Alors que, la mort dans l'âme, nombre de festivals ont dû renoncer à leur programmation 2020, le rendez-vous international du photojournalisme est une bouffée d'air de cette rentrée culturelle atone.
L'inauguration officielle, le 29 août dernier, a d'ailleurs rassemblé un public nombreux et quelques personnalités politiques et culturelles, à commencer par Renaud Donnedieu de Vabres, ancien ministre de la Culture et président de l'association Visa pour l'Image, qui a tenu un discours très volontariste.
Un budget de 1,2 M€
Mais les attentes se tournaient principalement du côté du nouveau maire de Perpignan, Louis Aliot, membre du Rassemblement national et vice-président de Perpignan Métropole. L'ancien compagnon de Marine Le Pen a mis fin aux rumeurs d'une hypothétique volonté de suppression du festival.
« Je suis pour une volonté d'expression totale »,a-t-il assuré.
Il est cependant encore trop tôt pour connaître l'implication future du maire pour ce festival, doté cette année d'un budget de 1,2 M€ (50/50 de financements publics et privés).
« J'ai rencontré M. Aliot un quart d'heure lors de l'inauguration, je n'ai donc aucune visibilité sur nos relations futures »lâche, laconique, Jean-François Leroy.
20 expositions
Malgré une version allégée qui dévoile 20 expositions (contre 25 habituellement) dans seulement deux lieux de la ville - le Couvent des minimes et l'église des Dominicains - l'essence du photojournalisme n'y a rien perdu.

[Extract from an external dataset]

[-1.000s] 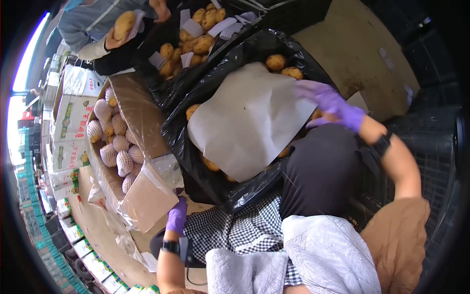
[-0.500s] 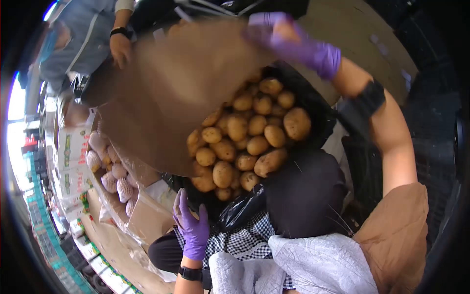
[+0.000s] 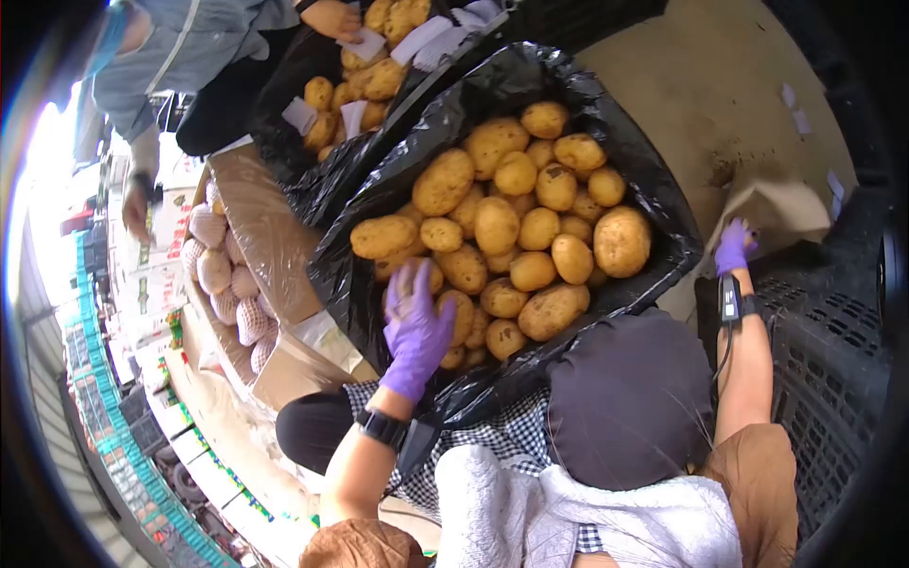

Cette 32e édition aborde largement la thématique environnementale (Elena Chernyshoava, qui conte avec Sacrifice les méfaits de l'industrialisation en Sicile, Sarah Caron et ses Derniers des Mohana, James Whitlow et son édifiante Planète noyée de plastique, ou encore La déforestation de l'Amazonie de Victor Moriyama, ou Sècheresse et déluge en Inde de Bryan Denton).